Back to Projects

VM Monitor

Infrastructure Monitoring Platform

VM Monitor Dashboard

Overview

Infrastructure monitoring platform for managing Oracle Cloud VMs without SSH. Three components: Go agent on each VM, control plane API for polling and storage, Next.js dashboard for operations.

Needed to manage multiple VMs running MySpendo, Weather Insight, and other apps. SSH workflow was tedious: check status, read logs, edit .env, restart. Multiply that across two VMs with 3-4 apps each. Built this to do all of that from the browser.

3
Components
Real-time
SSE streaming
Demo
Mode included

Architecture

VM Monitor Architecture Diagram

Browser hits Next.js API routes that proxy to control plane. API key stays server-side. Never in browser bundle.

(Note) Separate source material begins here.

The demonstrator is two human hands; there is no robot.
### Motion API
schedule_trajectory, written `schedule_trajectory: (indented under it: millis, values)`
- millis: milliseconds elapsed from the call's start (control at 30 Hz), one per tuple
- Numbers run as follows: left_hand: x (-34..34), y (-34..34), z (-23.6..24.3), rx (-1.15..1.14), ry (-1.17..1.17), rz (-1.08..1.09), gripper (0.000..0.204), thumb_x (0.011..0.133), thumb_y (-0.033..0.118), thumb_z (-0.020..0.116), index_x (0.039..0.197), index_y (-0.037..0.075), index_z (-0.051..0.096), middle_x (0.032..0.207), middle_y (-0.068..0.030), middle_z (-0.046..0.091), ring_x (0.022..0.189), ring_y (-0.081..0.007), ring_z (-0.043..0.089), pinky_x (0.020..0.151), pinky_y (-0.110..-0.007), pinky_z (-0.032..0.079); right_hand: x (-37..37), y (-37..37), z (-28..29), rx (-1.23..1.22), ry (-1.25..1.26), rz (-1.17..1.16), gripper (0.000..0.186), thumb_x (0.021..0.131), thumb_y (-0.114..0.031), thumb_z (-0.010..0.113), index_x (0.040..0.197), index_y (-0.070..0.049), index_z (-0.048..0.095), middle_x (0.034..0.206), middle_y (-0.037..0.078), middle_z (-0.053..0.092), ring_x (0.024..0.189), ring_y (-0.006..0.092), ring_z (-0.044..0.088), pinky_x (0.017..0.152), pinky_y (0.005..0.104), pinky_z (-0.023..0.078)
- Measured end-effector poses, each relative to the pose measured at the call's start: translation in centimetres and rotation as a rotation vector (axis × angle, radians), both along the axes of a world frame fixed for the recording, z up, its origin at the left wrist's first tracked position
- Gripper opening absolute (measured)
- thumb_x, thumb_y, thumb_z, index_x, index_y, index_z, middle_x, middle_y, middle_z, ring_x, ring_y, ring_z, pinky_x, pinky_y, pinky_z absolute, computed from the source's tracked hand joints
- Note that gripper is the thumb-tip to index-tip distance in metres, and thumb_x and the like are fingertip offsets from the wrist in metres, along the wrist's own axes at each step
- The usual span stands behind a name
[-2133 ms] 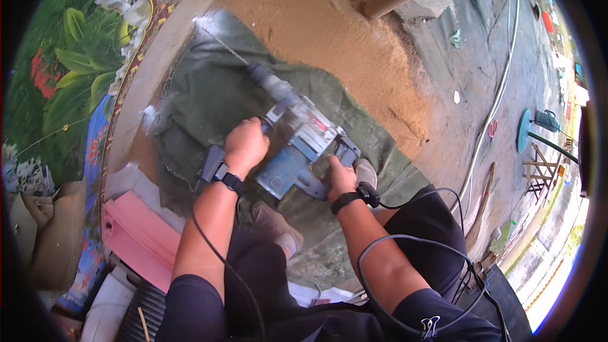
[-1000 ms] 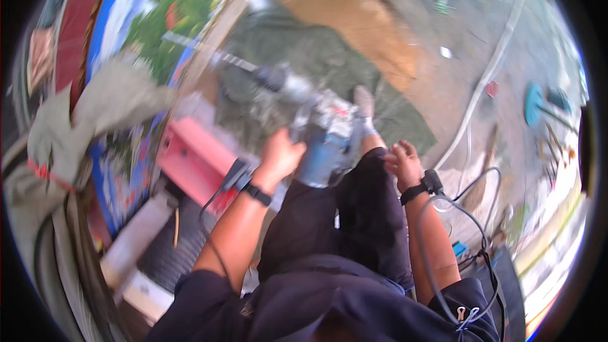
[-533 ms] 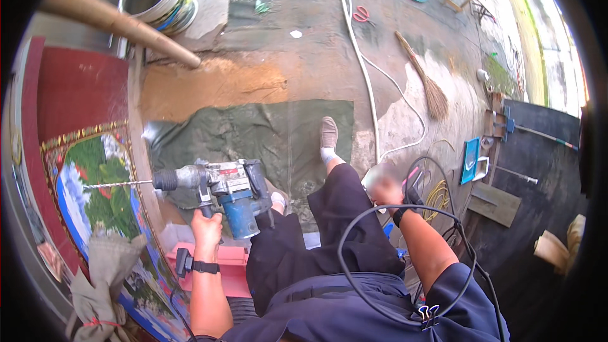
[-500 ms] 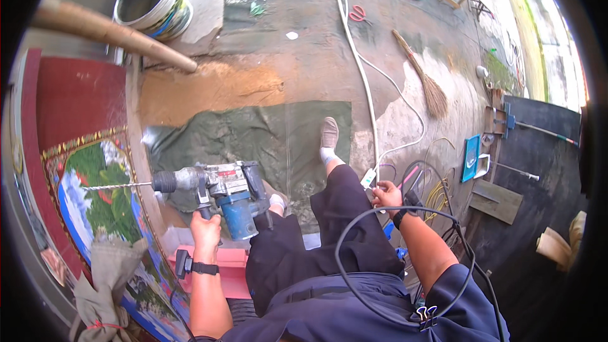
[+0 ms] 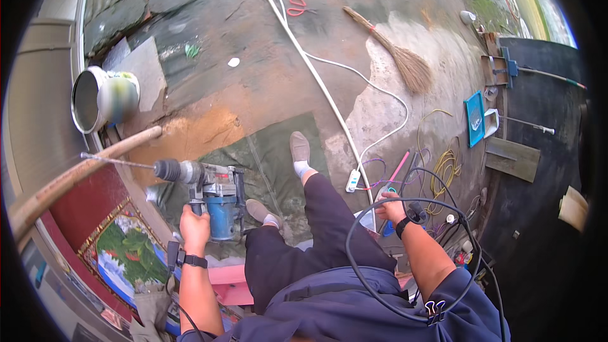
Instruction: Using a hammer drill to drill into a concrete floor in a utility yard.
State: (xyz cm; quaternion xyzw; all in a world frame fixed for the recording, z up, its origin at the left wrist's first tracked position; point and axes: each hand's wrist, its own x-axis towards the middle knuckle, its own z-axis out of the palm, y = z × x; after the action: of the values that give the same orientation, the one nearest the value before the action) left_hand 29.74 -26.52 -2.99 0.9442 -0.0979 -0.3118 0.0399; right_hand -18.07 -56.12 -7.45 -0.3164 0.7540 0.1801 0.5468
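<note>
My left hand (image 5: 195,225) is closed around the side handle of a rotary hammer drill (image 5: 221,212), which has a blue motor housing and a dark chuck. Its long spiral bit (image 5: 120,161) points left, near a wooden pole. On the right, my right hand (image 5: 391,209) is closed with its fingers drawn together; whatever they hold is too small to make out. Just beyond that hand lies a white power strip (image 5: 353,181), beside a long white cable (image 5: 316,79). A black cord (image 5: 350,247) loops over my right forearm and is caught by a binder clip (image 5: 435,311) at my sleeve.
A wooden pole (image 5: 76,177) slants across the left, below a white bucket (image 5: 88,98). A straw broom (image 5: 405,66), red-handled scissors (image 5: 296,6) and a yellow cord (image 5: 445,177) lie on the floor. A framed picture (image 5: 126,253) and a pink stool-like object (image 5: 229,282) are close by.
The view has swung, so the floor things appear farther left. My right hand has drawn back from the power strip. The drill stays in my left hand, its bit now tilted upward in the picture.
</note>
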Motion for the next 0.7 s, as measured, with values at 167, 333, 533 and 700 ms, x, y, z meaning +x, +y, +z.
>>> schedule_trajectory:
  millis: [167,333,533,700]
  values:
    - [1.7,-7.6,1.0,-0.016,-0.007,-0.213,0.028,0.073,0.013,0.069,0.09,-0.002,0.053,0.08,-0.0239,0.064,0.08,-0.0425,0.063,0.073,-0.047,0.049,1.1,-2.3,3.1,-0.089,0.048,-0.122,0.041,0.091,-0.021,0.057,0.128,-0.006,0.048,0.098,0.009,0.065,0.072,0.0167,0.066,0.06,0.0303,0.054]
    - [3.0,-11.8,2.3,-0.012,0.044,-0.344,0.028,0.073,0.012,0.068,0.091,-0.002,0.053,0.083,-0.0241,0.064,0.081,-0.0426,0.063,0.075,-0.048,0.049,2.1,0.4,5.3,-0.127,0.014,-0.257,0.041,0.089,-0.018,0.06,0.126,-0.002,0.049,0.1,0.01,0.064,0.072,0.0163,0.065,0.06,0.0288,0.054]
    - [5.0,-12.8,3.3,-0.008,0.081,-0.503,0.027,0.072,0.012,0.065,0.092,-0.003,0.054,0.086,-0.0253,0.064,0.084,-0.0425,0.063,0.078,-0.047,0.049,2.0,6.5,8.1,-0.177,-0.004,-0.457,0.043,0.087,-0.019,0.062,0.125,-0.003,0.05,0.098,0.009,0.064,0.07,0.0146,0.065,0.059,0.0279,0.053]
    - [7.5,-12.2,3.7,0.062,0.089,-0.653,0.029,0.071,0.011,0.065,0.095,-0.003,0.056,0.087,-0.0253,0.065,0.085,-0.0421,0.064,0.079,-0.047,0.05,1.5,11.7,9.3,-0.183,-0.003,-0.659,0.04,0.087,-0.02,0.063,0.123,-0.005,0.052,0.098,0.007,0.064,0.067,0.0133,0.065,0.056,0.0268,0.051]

Control plane polls agents every 30 seconds over private Oracle VCN network. Agents listen on localhost:9000. Only accessible to control plane's private IP. No public exposure.

Agents are static Go binaries. Zero runtime dependencies. Read systemd status, Docker containers, journald logs, CPU/memory from /proc, and parse .env files.

Control plane stores history in PostgreSQL. Fires webhook alerts on crashes. Proxies requests to agents. Tracks 30-day uptime per app.

Tech Stack

Agent

Go 1.24chi routerStatic binary

Control Plane

Go 1.24chi routerpgx

Database

Neon PostgreSQLJSONB config storage

Dashboard

Next.js 16React 19TypeScriptTailwind v4

CI/CD

GitHub ActionsAutomated releasesMulti-arch builds

Deployment

Oracle Cloud (2 VMs)Vercelsystemd services

Technical Challenges

SSE Streaming with Demo Mode

Problem

Log streaming uses Server-Sent Events from journalctl -f. SSE needs long-lived connections to real agents. Demo mode has no agents. Cannot stream fake data over SSE.

Solution

Return 204 in demo mode. EventSource errors immediately. Log viewer detects failure and falls back to HTTP polling (5s interval). Polling hits /logs route that returns demo data. No client changes needed.

Impact

Demo works perfectly. Users browse live demo without infrastructure. SSE and polling look identical to users.

Atomic .env File Writes

Problem

Editing .env on running services is risky. Partial write or crash mid-update corrupts config. App breaks on next restart.

Solution

Write sequence: backup original → write to .env.tmp → mv .env.tmp .env. The mv is atomic (rename syscall on same filesystem). No partial write window. Crash leaves original .env untouched.

Impact

Zero partial writes. Config changes safe. Backup always available if something breaks.

Status Transition Detection

Problem

Poller fetches status from agent, calls UpdateStatus (writes DB), then fetches app to check changes. Cannot compare old vs new. Needed for alerts and uptime history.

Solution

Fetch app BEFORE UpdateStatus. Capture oldStatus. Compare oldStatus != newStatus after update. Fire webhook only on transition. Write status_history row (close old, open new).

Impact

Alerts fire once per status change. Uptime history accurate. No duplicate notifications.

Key Features

Real-time status polling every 30 seconds
Live log streaming via SSE with cursor fallback
Environment editor with diff preview and atomic writes
One-click restart with confirmation
Deploy via git pull from dashboard
Webhook alerts on crash/recovery (Slack + generic JSON)
Auto-restart with flap protection (max 3 per 10 minutes)
CPU and memory metrics per app
VM-level system metrics (memory, load, disk, uptime)
30-day uptime history with incident timeline
Full audit log (env changes, restarts, deploys)
Demo mode for public sharing
One-liner agent installer
Multi-arch releases (amd64/arm64)

What I Learned

Go Static Binaries: Zero runtime dependencies. Just scp and run. No Node, Python, or JVM. Learned atomic file operations (rename, temp files, backups).

SSE vs WebSocket: SSE simpler for one-way streams. journalctl -f pipes perfectly. Always need fallback (HTTP polling) for edge cases.

Next.js API Proxy Pattern: Keeps API keys server-side. Never in browser bundle. Makes demo mode easy to guard in one place.

Private Networking: Agents don't need public IPs. Oracle VCN handles private routing. Control plane uses 10.0.0.x addresses. Only control plane needs public endpoint with TLS.

JSONB Flexibility: App config stored as JSONB. Added new features (deploy_dir, auto_restart) without migrations. Just new JSON keys. Structs sync by convention.

What I'd Do Differently: Integration tests for poller and agent handlers. Job queue like Asynq instead of goroutines. Prometheus metrics. Mobile app instead of mobile web.